----- Recorded data

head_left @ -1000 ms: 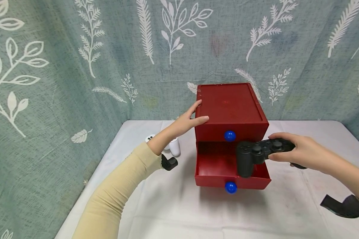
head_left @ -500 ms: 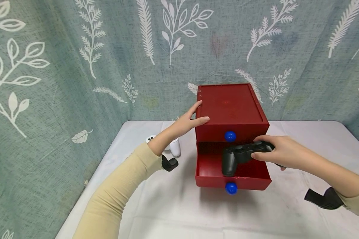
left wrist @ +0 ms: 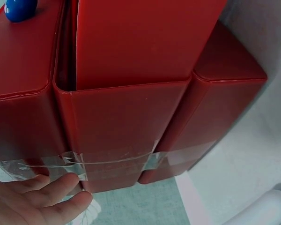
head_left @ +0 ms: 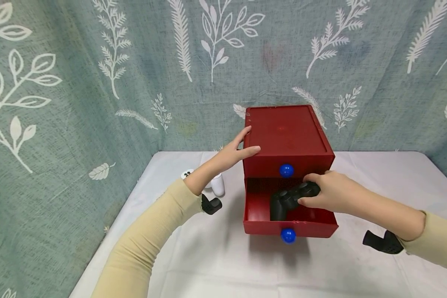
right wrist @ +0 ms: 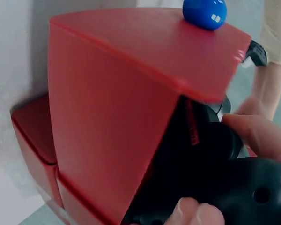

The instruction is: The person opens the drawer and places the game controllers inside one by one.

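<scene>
My right hand [head_left: 335, 191] grips a black game controller [head_left: 289, 199], whose far handle sits inside the pulled-out drawer [head_left: 258, 227] of a red drawer unit [head_left: 287, 130]. The right wrist view shows thumb and fingers around the controller [right wrist: 253, 187] at the drawer's side wall. Part of its near end is hidden behind the hand in the head view. My left hand [head_left: 232, 155] rests on the unit's top left edge, fingers spread. In the left wrist view the fingers of the left hand [left wrist: 42, 201] lie along the unit's side, near clear tape [left wrist: 112, 164].
A white game controller [head_left: 217, 184] lies on the white-covered table [head_left: 208, 265] left of the unit, partly hidden by the left forearm. A blue knob [head_left: 288, 236] sticks out from the drawer front, another blue knob [head_left: 286, 170] above. A patterned curtain [head_left: 208, 82] hangs behind.
My right hand has moved left and slightly down, carrying the black game controller from in front of the drawer's right side into the drawer. The left hand has stayed on the unit.
</scene>
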Demonstrator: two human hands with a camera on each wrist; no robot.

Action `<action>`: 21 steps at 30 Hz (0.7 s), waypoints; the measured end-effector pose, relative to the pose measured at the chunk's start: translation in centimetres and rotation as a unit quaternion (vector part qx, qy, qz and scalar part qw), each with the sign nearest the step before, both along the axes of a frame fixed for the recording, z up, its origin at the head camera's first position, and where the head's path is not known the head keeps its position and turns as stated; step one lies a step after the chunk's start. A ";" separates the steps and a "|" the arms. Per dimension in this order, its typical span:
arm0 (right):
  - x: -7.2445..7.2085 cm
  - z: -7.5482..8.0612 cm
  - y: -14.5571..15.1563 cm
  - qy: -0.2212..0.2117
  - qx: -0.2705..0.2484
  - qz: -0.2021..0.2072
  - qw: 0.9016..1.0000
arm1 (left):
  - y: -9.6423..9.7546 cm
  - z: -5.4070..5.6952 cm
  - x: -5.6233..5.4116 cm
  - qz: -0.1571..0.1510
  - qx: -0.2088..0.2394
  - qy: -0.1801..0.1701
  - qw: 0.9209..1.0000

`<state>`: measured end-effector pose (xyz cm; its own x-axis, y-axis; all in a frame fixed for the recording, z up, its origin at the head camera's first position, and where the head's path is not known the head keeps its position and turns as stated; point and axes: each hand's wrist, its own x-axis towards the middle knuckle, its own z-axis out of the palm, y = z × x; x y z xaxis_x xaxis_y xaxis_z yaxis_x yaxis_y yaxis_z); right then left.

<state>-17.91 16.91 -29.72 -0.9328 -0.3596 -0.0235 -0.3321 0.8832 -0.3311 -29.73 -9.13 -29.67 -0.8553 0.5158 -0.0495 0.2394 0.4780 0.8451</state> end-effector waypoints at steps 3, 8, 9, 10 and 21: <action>0.1 -0.2 -0.8 0.010 0.025 -0.009 1.000 | 0.0 0.0 0.0 -0.003 0.002 0.001 1.000; 0.4 -0.1 -1.9 0.007 0.060 -0.022 0.998 | 0.0 0.0 0.0 -0.004 0.003 0.004 1.000; 0.4 0.0 -2.0 0.001 0.064 -0.023 0.998 | 0.0 0.0 0.0 -0.004 0.002 0.004 1.000; 0.4 0.1 -2.2 -0.010 0.066 -0.022 0.998 | -0.1 0.0 0.0 -0.004 0.002 0.004 1.000; -0.4 -0.3 -2.5 -0.134 -0.015 0.026 0.991 | -0.1 0.0 0.0 -0.005 0.003 0.002 1.000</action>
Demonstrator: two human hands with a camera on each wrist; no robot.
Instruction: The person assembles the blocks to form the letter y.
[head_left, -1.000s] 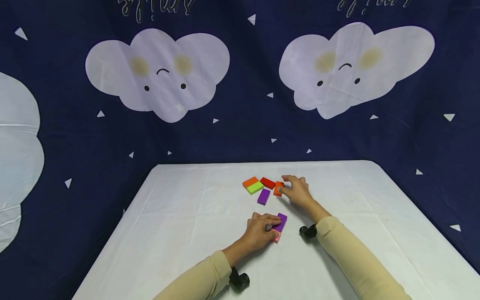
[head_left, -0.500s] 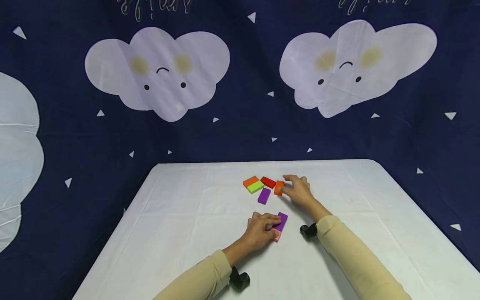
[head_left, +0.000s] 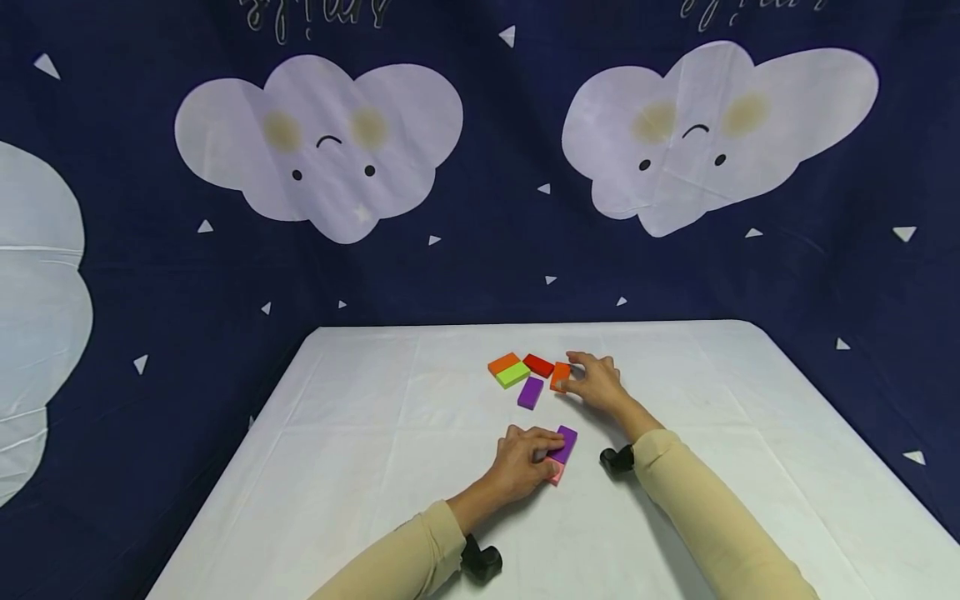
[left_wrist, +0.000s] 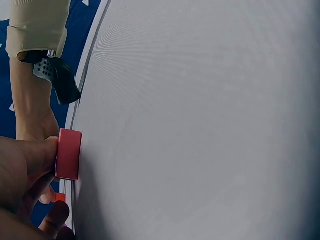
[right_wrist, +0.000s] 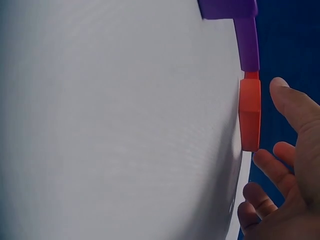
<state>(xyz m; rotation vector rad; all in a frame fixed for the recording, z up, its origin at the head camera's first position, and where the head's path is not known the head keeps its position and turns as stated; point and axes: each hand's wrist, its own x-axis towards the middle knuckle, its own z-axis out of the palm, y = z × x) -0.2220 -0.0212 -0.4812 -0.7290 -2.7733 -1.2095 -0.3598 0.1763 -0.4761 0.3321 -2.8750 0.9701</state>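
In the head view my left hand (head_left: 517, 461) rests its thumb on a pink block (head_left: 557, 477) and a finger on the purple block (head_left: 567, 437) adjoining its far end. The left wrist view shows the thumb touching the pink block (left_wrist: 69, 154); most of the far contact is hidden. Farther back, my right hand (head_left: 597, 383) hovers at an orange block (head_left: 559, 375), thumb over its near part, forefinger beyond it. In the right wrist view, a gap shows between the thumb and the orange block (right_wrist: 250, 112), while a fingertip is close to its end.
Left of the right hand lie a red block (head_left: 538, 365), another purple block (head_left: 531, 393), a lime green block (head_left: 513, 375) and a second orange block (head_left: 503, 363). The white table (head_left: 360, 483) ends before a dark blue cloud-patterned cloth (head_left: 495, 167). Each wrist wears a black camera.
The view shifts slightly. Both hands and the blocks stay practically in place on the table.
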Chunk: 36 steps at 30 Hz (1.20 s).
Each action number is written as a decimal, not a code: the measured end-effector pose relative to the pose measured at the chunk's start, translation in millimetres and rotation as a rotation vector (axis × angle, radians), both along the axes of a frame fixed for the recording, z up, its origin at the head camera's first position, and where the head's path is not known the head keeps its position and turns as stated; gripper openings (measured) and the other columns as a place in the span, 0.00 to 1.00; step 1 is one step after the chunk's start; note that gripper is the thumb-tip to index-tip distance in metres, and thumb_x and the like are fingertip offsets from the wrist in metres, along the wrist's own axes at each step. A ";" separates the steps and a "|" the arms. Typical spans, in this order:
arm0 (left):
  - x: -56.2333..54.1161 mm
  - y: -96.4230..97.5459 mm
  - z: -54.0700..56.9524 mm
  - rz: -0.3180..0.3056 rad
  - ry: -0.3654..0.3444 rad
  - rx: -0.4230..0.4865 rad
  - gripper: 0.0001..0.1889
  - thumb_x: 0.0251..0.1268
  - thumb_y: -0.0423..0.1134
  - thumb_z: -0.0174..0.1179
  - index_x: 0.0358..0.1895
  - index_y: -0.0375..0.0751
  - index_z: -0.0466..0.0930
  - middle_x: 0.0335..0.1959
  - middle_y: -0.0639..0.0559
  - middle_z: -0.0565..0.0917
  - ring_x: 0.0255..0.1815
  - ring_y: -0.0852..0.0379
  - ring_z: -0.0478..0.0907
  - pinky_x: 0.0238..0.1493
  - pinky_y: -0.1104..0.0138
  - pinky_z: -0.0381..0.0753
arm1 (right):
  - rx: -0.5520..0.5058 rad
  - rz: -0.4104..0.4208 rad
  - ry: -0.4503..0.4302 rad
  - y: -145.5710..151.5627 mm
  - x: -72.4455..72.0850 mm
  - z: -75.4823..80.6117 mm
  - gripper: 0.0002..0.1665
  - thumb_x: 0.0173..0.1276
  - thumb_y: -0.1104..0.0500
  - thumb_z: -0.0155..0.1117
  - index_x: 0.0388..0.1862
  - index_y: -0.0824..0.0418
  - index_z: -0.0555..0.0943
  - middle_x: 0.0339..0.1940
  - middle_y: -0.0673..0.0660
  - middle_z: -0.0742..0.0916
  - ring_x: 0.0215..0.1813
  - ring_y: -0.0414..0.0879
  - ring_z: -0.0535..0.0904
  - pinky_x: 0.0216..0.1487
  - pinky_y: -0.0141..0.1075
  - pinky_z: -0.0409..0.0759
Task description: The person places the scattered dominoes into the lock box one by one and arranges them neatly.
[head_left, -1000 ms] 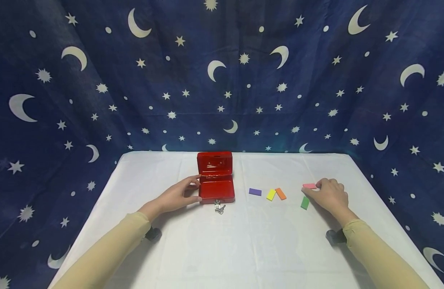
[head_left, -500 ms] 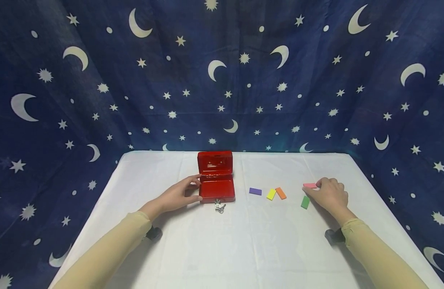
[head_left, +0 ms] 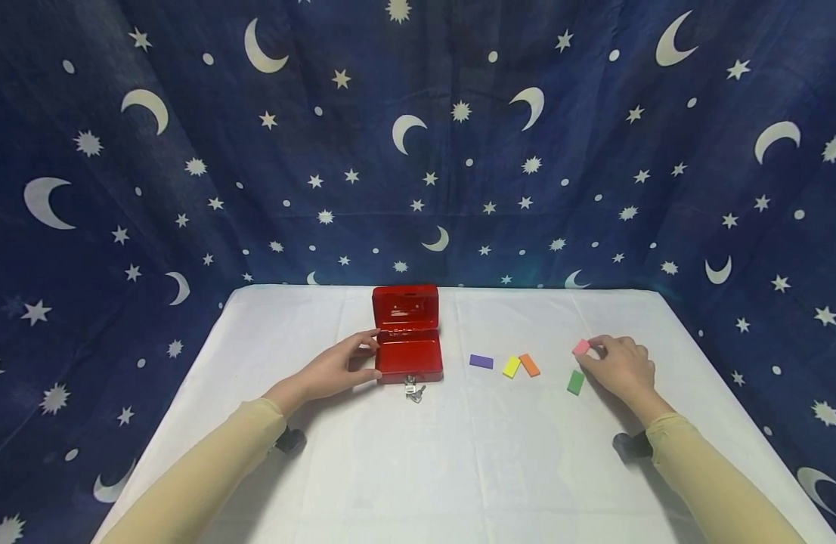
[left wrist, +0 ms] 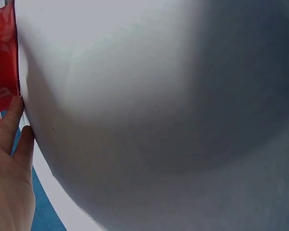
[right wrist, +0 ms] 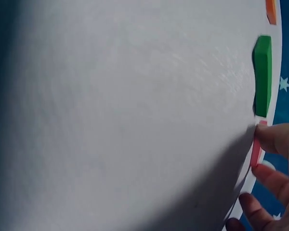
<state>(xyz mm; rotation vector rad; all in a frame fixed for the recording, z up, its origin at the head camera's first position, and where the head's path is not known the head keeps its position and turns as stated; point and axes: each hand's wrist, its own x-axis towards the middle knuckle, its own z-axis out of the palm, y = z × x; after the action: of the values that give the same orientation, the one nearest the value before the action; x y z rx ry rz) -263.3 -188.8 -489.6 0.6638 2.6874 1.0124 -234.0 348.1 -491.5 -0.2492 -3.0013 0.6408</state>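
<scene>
Red cash box (head_left: pixel 428 375) is the landmark. Nearest: pale sleeves, left (head_left: pixel 193 472) and right (head_left: pixel 720 480), to either side of the box and nearer the viewer, over the white worktop (head_left: pixel 425 483). Dark wrist devices (head_left: pixel 291 440) show at both cuffs.

Keys (head_left: pixel 416 394) lie just in front of the box, at its clasp (head_left: pixel 410 382). Green block (head_left: pixel 576 382): well right of the box, flat on the worktop; right wrist view adds its thick side.

Left hand (head_left: pixel 332 368) at the box's left side, grip apart: thumb at the front corner, fingers toward the hinge. Left wrist view gets only a slice of red wall with a fingertip against it.

Right hand (head_left: pixel 618 368) well right of the box, grip clamped on the pink block (head_left: pixel 581 347), just beyond green. Right wrist view shows thumb and a finger at opposite ends, partly hidden in head view; can't tell if it's off the worktop.

Right of the box, going outward: purple block (head_left: pixel 481 362), yellow block (head_left: pixel 512 367), orange block (head_left: pixel 530 365). Purple and yellow in head view only.

Behind: raised lid (head_left: pixel 406 306), then blue moon-and-star backdrop (head_left: pixel 418 181).
</scene>
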 end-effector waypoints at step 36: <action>-0.1 -1.7 -3.0 -0.020 0.047 0.015 0.34 0.61 0.63 0.69 0.69 0.61 0.70 0.72 0.66 0.71 0.76 0.57 0.65 0.74 0.47 0.64 | -0.119 0.070 -0.028 26.6 -3.2 -5.5 0.39 0.69 0.39 0.68 0.70 0.63 0.74 0.63 0.76 0.74 0.62 0.74 0.62 0.56 0.69 0.60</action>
<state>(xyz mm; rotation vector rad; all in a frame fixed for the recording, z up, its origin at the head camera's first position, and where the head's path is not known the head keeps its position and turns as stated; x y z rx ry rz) -263.4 -190.5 -492.6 0.7244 2.7103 1.0257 -237.2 374.8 -497.0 -0.1611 -3.0136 0.8310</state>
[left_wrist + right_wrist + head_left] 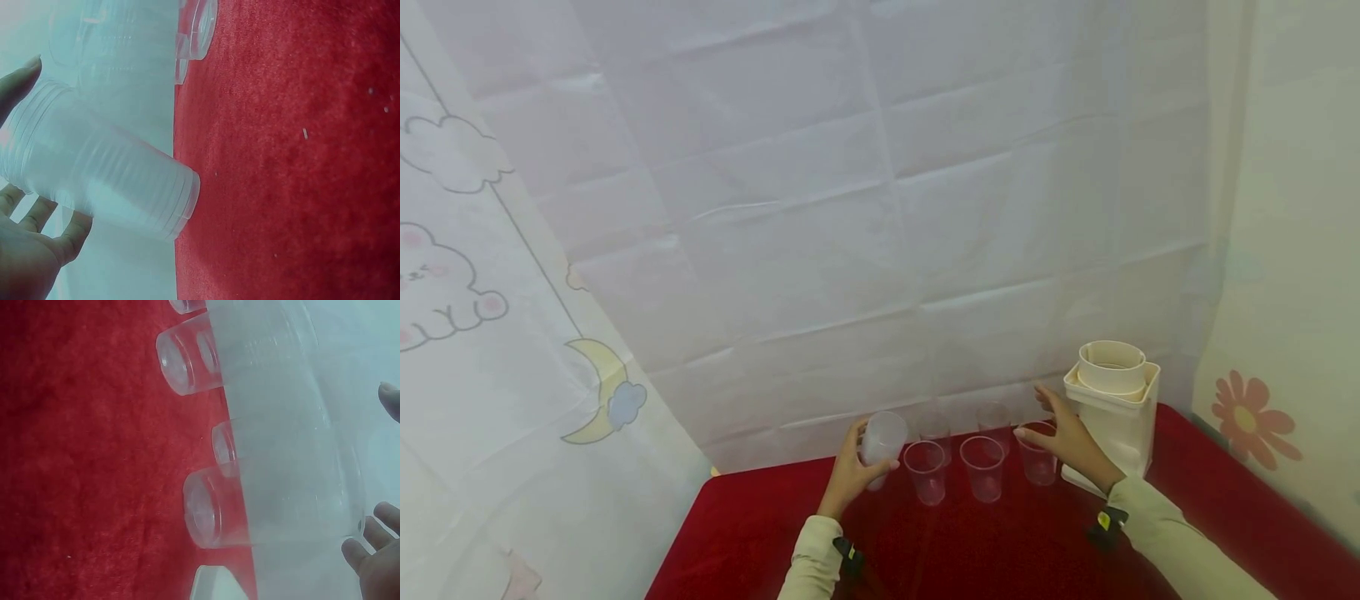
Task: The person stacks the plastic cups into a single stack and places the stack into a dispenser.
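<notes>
My left hand [847, 477] grips a stack of clear plastic cups [883, 442], thumb on one side and fingers on the other. In the left wrist view the nested stack [119, 156] leans, its base right at the red cloth. Several single clear cups stand upright in two rows to its right, among them a front cup [927, 475] and another front cup [984, 471]. My right hand [1071, 437] is over the rightmost cup [1038, 458], its thumb and fingers spread apart. In the right wrist view its fingertips [355, 550] are right beside that cup's rim.
A cream-white container [1116, 421] with a round ring-shaped top stands at the right, close behind my right wrist. The red cloth-covered table [970, 550] meets a pale hanging sheet [820, 333] at the back. A patterned wall [1262, 333] borders the right side.
</notes>
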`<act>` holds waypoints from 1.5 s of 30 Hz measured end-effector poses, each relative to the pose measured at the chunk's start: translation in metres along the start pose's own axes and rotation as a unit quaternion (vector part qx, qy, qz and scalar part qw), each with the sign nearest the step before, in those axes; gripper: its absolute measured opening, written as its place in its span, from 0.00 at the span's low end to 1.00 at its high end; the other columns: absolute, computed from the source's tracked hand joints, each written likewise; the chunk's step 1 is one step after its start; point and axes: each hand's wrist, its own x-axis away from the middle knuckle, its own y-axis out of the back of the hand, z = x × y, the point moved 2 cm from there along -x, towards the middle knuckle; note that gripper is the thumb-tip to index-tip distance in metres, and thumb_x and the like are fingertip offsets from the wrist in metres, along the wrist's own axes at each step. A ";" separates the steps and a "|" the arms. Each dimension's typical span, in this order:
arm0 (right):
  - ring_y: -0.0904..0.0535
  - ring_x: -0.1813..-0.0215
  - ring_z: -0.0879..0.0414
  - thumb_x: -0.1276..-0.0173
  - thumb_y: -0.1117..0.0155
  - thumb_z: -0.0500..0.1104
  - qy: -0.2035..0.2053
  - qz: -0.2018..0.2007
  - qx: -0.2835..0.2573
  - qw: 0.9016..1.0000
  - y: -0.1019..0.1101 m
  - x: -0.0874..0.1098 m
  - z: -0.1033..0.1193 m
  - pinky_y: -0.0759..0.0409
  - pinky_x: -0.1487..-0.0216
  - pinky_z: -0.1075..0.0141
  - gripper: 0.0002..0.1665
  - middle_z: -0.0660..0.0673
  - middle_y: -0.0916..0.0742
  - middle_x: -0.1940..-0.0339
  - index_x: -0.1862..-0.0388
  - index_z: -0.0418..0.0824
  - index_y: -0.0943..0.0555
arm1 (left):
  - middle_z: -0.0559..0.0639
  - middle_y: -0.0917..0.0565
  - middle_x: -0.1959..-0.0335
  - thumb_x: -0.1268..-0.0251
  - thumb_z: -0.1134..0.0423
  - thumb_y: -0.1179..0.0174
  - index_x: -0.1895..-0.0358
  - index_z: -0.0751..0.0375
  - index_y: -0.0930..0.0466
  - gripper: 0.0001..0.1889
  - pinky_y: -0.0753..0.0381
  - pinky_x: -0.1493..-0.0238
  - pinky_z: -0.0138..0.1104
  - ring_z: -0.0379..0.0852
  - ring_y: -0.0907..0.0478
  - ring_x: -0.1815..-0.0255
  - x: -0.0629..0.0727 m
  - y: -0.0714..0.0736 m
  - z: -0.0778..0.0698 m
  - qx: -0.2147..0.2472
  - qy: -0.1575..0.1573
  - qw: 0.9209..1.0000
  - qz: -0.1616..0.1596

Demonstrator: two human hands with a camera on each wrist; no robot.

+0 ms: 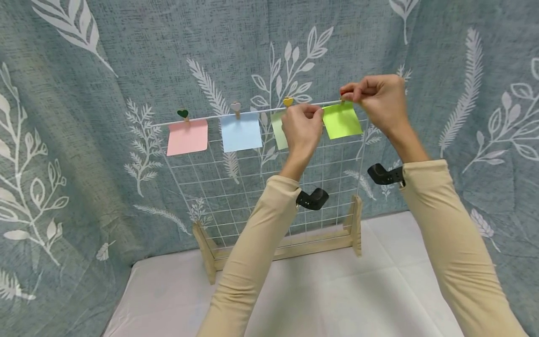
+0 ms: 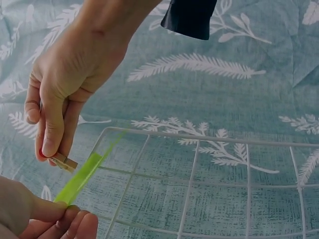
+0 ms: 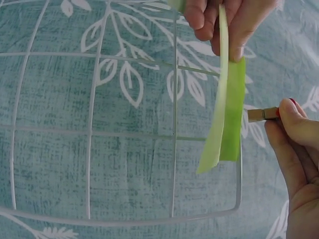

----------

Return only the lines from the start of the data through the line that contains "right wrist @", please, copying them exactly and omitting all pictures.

Solved exercise:
head_left @ -1000 ms: 
head_left @ -500 ms: 
left wrist @ +0 ms: 
head_left @ +0 ms: 
right wrist @ +0 ms: 

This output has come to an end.